--- Your goal ---
Take the lines below between the one holding "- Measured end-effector" and the one holding "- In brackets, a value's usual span", inclusive, and copy them exactly. Add nothing.

(Beginning of Supplied material)

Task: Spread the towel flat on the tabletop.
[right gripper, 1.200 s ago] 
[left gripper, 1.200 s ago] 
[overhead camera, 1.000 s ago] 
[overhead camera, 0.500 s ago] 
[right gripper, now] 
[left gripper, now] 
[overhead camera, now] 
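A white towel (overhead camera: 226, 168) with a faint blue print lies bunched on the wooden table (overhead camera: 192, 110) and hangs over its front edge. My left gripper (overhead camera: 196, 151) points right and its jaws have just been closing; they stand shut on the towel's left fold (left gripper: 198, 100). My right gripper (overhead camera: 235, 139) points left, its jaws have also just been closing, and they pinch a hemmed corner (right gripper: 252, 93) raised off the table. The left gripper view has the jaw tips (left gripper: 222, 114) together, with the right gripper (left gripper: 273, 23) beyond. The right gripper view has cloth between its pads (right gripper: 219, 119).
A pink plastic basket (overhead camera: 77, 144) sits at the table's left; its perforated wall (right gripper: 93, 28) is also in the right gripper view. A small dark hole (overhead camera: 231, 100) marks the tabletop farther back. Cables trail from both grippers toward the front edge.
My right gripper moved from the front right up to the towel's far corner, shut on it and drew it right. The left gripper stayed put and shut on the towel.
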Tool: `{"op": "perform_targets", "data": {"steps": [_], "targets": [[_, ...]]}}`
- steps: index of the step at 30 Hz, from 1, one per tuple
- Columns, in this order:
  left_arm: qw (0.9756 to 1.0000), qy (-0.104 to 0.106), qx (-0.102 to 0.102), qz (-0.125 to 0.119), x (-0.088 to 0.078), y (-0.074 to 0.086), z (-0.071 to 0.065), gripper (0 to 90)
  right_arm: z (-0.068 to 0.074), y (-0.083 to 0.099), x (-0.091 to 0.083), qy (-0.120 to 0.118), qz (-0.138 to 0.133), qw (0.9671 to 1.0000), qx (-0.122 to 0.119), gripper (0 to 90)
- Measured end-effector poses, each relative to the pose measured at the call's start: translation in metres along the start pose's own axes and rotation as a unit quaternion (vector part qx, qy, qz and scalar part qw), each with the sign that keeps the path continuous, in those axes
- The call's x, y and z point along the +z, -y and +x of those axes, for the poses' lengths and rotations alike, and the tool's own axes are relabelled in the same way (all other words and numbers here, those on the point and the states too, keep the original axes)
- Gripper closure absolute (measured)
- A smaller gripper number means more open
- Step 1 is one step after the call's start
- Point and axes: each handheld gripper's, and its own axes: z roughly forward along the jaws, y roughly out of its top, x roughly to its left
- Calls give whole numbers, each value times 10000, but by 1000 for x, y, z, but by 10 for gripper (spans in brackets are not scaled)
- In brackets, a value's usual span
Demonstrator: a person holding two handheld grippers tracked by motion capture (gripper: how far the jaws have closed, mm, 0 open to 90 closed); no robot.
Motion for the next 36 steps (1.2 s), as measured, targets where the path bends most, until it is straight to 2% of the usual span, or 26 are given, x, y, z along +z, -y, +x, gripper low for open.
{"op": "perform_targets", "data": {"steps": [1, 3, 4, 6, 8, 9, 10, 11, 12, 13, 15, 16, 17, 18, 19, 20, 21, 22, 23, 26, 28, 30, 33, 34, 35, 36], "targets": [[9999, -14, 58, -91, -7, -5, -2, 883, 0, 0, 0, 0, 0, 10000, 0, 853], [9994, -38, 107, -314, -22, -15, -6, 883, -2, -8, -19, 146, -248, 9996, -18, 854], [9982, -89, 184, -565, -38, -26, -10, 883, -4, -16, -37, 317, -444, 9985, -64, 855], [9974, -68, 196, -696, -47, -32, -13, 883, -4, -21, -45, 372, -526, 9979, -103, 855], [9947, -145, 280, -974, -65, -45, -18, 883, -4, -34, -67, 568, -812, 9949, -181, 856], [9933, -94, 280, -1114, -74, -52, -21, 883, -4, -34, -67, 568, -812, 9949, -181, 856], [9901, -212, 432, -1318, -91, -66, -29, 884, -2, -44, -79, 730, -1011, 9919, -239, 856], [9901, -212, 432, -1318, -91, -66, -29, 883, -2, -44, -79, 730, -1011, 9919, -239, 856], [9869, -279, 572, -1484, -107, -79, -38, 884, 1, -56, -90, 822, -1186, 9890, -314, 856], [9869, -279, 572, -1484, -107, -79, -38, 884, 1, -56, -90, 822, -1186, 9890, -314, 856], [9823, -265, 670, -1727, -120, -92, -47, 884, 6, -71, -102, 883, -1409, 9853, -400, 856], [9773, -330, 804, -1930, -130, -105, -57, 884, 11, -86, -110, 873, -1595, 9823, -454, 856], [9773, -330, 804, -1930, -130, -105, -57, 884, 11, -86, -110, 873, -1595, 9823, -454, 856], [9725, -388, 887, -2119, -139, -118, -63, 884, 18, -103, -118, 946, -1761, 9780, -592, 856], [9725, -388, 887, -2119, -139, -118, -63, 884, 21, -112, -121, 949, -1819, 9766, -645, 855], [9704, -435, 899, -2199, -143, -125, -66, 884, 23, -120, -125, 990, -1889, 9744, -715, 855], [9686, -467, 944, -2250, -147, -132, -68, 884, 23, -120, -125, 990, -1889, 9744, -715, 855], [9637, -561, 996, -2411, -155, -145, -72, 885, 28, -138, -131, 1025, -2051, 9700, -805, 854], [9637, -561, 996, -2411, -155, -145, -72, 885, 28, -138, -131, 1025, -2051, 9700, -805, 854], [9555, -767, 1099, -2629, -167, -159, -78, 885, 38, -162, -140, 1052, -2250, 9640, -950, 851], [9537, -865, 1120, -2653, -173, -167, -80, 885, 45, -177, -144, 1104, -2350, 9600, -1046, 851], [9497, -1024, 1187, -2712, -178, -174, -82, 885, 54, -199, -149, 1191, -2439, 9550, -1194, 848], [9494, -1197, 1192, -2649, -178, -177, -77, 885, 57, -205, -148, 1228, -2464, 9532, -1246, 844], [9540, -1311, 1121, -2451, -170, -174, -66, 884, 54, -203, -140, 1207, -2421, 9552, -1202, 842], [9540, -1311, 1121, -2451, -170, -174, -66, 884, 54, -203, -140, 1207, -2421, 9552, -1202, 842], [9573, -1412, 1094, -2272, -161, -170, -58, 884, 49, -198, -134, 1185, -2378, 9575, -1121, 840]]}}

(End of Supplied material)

--- Exercise output ---
- Measured end-effector poses, each relative to the pose measured at the call's start: translation in metres along the start pose's own axes and rotation as a unit quaternion (vector part qx, qy, qz and scalar part qw), each with the sign that keeps the path continuous, in those axes
- The call's x, y and z point along the +z, -y and +x of those axes, for the poses' lengths and rotations alike, and the tool's own axes are relabelled in the same way (all other words and numbers here, those on the point and the states too, keep the original axes)
- Gripper closure absolute (measured)
- A smaller gripper number means more open
- Step 1 is one step after the call's start
- Point and axes: each handheld gripper's, and its own axes: z roughly forward along the jaws, y roughly out of its top, x roughly to its left
- Calls give whole numbers, each value times 10000, but by 1000 for x, y, z, but by 10 for gripper (spans in brackets are not scaled)
- In brackets, a value's usual span

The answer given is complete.